Some types of trauma leave no scars on anything but a child’s psyche, and a child’s psyche can not be presented as evidence in a court of law.
Sometimes it isn’t possible to track abuse to its source. We will likely never know the identity of the person who first hurt these boys.

We did our best. We taught them manners, how to ask for things politely and how to say “thank you”. We taught them it was safer to to hold an adult’s hand when crossing the street. We taught them what it was like to be tucked into a clean bed with warm blankets.

In our home, they learned that waiting for something wasn’t the end of the world. They learned that sometimes – sometimes – you can trust an adult to do the right thing. They learned that it was never, ever, ever, EVER acceptable to hit a dog or a cat. They learned how tightly to buckle their own carseat buckles, just in case the adult they were with didn’t know.

The older boy arrived not able to sing the ABC song, and left 4.5 months later able to sing the song, write the alphabet, and identify all its letters both capital and lowercase. He went from a preschool IEP in January to “no accomodations needed” in June. The younger boy’s vocabulary exploded with new nouns, verbs, and adjectives.

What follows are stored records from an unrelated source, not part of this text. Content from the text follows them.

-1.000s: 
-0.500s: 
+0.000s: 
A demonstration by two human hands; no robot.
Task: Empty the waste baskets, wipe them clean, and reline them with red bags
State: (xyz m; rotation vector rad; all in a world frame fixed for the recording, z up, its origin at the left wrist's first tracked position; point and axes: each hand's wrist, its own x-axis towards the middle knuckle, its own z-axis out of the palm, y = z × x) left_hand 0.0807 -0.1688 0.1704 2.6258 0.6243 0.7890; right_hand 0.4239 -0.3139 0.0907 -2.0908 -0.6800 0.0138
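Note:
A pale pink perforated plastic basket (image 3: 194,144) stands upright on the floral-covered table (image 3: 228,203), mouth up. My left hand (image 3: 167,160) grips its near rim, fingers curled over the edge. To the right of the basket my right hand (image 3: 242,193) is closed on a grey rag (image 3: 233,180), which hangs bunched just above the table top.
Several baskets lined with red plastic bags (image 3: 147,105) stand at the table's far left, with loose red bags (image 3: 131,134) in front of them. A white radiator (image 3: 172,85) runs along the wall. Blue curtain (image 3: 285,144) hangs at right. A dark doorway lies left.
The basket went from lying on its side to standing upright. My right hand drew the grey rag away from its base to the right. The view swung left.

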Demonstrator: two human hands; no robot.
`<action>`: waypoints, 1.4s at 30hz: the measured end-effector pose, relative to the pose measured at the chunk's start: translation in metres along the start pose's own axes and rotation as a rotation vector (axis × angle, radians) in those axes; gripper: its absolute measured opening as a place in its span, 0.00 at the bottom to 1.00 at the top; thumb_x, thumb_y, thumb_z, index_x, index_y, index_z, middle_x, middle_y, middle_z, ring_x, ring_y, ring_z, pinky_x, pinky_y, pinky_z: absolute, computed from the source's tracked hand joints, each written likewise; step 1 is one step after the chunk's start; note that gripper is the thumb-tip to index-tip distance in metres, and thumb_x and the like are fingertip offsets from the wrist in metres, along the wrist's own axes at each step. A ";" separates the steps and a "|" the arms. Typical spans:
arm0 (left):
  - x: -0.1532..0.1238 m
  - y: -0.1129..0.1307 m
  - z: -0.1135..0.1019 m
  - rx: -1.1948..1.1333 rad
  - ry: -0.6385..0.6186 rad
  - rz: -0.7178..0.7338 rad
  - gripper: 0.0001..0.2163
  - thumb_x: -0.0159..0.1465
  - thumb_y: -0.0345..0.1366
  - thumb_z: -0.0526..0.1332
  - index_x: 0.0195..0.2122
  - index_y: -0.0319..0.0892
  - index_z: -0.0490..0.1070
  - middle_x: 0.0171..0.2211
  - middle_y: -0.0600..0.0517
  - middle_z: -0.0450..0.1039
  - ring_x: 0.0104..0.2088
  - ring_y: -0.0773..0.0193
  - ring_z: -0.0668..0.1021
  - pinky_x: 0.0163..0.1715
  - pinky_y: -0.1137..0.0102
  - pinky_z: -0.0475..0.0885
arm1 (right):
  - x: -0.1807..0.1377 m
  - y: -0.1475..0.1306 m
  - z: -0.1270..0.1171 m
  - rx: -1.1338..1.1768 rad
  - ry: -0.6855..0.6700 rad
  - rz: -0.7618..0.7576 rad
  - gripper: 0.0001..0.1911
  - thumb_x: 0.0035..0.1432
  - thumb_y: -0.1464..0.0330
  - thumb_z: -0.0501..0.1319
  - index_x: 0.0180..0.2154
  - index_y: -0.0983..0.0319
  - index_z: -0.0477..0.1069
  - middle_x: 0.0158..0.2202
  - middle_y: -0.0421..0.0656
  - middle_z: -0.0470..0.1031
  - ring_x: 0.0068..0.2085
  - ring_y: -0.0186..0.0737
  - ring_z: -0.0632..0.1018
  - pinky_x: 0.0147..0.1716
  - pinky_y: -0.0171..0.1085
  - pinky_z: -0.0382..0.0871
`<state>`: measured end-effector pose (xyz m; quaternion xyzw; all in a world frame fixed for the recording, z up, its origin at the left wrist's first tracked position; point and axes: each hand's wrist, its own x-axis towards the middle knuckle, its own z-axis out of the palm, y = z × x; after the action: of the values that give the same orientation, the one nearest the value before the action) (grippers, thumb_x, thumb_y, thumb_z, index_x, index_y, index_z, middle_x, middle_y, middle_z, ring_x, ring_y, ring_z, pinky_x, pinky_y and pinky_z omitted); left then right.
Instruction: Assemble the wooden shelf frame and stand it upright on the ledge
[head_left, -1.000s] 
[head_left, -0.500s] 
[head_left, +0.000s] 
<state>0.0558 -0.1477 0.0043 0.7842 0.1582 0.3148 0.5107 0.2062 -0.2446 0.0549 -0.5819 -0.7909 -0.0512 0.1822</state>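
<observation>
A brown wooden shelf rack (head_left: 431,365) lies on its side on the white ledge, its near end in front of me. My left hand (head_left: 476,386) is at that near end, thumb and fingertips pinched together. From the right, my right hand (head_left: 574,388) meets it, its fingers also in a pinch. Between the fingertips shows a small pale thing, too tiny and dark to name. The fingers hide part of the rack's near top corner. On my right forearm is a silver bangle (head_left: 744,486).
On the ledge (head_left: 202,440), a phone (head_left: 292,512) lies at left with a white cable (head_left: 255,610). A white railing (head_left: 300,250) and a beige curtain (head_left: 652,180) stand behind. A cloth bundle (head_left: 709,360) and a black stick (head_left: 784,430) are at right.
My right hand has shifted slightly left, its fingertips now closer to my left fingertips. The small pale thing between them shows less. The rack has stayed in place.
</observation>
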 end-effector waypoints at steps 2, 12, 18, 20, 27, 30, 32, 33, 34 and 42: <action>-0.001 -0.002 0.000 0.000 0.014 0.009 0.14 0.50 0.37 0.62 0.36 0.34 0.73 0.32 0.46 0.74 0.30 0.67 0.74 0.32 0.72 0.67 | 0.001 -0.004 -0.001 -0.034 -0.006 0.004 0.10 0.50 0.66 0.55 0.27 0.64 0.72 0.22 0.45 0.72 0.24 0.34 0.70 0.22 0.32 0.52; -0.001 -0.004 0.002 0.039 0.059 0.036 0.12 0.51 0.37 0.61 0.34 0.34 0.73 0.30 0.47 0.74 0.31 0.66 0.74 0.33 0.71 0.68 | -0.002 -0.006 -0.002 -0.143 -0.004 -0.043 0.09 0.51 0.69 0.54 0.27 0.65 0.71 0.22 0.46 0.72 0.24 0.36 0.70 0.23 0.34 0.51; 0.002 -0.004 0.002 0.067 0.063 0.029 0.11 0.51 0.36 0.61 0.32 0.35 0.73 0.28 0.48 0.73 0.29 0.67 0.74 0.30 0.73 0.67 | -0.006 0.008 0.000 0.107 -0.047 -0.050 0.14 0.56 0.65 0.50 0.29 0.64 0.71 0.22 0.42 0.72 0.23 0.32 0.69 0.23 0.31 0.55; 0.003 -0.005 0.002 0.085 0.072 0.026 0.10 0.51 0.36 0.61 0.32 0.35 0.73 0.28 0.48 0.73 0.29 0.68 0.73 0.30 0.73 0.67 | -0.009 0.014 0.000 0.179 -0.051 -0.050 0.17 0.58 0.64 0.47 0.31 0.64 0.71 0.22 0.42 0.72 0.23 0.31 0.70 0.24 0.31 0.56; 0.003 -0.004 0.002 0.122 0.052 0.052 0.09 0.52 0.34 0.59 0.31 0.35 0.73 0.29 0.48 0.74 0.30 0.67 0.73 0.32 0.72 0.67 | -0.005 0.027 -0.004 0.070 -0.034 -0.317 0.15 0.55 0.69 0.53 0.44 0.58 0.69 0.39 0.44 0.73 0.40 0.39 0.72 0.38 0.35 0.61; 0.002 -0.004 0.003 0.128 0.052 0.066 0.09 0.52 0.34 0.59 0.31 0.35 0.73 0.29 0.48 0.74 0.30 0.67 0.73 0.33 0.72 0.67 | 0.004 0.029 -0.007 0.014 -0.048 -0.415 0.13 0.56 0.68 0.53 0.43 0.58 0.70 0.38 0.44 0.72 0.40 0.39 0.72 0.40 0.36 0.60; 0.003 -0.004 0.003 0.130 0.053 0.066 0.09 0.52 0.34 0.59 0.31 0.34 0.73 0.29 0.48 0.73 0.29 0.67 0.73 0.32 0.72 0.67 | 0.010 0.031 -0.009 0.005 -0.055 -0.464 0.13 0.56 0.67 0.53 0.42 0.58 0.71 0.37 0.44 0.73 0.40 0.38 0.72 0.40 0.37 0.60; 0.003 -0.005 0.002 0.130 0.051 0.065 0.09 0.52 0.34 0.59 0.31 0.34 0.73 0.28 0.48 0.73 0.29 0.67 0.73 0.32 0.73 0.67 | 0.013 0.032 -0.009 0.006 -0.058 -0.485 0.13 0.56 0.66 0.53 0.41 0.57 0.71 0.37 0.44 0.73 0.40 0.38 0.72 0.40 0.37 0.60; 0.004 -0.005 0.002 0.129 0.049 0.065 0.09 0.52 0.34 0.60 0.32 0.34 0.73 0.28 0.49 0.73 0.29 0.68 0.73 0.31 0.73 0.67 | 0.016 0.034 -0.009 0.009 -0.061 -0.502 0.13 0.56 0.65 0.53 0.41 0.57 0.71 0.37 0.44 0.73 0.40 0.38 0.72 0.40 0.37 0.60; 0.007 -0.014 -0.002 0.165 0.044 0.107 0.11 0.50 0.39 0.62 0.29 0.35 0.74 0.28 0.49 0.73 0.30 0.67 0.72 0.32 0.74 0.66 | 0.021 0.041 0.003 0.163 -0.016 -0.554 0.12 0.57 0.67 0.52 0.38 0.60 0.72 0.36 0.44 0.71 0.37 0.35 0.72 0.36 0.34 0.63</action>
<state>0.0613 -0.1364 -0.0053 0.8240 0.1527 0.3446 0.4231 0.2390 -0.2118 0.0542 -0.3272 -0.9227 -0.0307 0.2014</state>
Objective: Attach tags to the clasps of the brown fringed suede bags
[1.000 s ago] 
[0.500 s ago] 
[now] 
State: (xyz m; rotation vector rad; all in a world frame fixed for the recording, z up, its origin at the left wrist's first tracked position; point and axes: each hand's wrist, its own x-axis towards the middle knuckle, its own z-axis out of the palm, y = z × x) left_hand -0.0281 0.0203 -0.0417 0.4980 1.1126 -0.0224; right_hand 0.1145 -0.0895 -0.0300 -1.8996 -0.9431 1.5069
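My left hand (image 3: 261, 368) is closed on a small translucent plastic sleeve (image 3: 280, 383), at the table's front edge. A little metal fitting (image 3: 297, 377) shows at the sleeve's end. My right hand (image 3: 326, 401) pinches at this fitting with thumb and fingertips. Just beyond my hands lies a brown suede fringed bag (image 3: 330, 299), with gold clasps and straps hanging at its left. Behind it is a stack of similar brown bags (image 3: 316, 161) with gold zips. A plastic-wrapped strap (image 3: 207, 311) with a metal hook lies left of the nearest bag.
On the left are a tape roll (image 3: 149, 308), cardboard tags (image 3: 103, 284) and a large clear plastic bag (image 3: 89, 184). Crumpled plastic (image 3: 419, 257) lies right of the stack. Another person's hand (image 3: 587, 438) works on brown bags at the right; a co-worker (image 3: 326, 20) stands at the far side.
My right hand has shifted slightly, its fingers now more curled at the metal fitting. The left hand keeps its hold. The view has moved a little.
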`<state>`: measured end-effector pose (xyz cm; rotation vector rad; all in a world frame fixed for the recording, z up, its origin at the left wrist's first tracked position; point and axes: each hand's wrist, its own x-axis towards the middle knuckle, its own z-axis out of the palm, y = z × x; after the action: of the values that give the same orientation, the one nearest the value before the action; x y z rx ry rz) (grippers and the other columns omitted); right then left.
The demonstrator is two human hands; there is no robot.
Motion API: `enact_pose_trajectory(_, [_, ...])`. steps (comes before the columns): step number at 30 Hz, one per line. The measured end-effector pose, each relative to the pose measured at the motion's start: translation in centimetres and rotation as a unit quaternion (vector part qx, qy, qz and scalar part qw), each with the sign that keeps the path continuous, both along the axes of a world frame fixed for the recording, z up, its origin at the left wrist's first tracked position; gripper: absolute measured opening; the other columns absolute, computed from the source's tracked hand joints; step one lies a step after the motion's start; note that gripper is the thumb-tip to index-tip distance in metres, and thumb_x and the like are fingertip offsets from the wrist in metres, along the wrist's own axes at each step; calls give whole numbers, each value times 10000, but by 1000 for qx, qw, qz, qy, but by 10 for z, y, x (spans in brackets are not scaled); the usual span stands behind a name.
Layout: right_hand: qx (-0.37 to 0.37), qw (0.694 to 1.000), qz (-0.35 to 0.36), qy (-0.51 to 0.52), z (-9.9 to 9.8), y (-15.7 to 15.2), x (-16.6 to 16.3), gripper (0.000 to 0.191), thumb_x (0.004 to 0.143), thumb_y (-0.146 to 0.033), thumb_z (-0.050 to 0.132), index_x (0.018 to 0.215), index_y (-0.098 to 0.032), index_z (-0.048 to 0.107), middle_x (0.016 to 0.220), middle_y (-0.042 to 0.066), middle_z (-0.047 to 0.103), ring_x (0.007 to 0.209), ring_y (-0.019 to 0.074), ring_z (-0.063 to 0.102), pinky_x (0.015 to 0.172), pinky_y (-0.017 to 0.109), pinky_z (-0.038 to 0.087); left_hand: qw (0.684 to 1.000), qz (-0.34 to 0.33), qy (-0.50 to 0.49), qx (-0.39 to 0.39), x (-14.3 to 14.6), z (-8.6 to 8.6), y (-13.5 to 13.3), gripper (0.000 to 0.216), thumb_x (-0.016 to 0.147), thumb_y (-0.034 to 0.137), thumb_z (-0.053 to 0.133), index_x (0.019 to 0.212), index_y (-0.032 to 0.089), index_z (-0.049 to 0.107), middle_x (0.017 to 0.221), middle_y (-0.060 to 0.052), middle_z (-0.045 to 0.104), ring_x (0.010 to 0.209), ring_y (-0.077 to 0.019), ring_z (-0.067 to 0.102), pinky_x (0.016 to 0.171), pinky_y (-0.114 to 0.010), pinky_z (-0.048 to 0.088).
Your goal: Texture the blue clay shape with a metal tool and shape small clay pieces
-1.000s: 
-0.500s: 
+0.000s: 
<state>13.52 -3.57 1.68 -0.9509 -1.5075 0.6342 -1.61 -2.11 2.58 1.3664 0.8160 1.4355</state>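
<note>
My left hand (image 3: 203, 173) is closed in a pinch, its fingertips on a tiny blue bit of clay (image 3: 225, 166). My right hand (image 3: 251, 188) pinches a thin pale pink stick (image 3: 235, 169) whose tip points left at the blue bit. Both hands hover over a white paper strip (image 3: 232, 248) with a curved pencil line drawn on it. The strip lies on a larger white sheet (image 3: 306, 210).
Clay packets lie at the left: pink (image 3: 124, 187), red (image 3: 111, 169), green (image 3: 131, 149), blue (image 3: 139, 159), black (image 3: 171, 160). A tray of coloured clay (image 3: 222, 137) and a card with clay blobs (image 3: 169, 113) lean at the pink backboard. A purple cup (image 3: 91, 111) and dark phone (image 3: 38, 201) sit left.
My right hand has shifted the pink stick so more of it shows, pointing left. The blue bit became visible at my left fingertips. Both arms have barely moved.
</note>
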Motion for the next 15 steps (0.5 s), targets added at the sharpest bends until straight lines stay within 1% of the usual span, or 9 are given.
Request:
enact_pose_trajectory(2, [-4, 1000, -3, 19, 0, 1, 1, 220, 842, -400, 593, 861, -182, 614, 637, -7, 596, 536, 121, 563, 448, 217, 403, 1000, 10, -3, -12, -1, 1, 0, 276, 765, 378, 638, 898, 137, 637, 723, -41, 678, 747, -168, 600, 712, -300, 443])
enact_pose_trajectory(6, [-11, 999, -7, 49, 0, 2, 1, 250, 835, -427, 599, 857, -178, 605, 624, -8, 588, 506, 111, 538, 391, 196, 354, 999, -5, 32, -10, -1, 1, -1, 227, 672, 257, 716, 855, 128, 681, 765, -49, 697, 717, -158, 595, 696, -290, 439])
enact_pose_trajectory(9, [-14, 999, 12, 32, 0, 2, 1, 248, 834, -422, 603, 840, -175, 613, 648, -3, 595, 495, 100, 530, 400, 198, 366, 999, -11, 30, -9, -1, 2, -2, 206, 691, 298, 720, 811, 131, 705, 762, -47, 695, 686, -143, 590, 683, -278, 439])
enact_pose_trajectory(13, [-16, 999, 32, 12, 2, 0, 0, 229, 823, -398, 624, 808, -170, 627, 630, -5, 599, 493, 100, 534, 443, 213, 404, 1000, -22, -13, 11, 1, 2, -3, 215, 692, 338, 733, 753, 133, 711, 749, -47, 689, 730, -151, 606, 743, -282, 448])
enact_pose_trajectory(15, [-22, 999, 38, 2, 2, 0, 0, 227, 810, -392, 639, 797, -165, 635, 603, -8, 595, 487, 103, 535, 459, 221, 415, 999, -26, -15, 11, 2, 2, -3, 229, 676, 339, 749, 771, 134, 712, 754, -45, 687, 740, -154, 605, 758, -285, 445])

All this in spite of behaviors that were rapidly spinning out of control. Ultimately, we knew we were not going to be able to keep these boys safe. Their behind-closed-doors behaviors were just too extreme and dangerous – to each other – and to us.

Did you know it is possible for a preschool aged child to be so traumatized that he will require inpatient psychiatric care in order to heal? And, did you know that psychiatric inpatient programs at hospitals are not available to children that young? Nasty catch-22 there.

In short, the boys are now in homes that are better equipped for helping them heal. Yes, two separate homes. It was eventually determined that in order to heal, the boys must not be constantly triggered by each other’s presence. If they can heal, and learn that siblings should support each other and not hurt each other, they will be placed together again. But they have much healing to do before that can happen – an amount of healing that is more than many adults are able to accomplish.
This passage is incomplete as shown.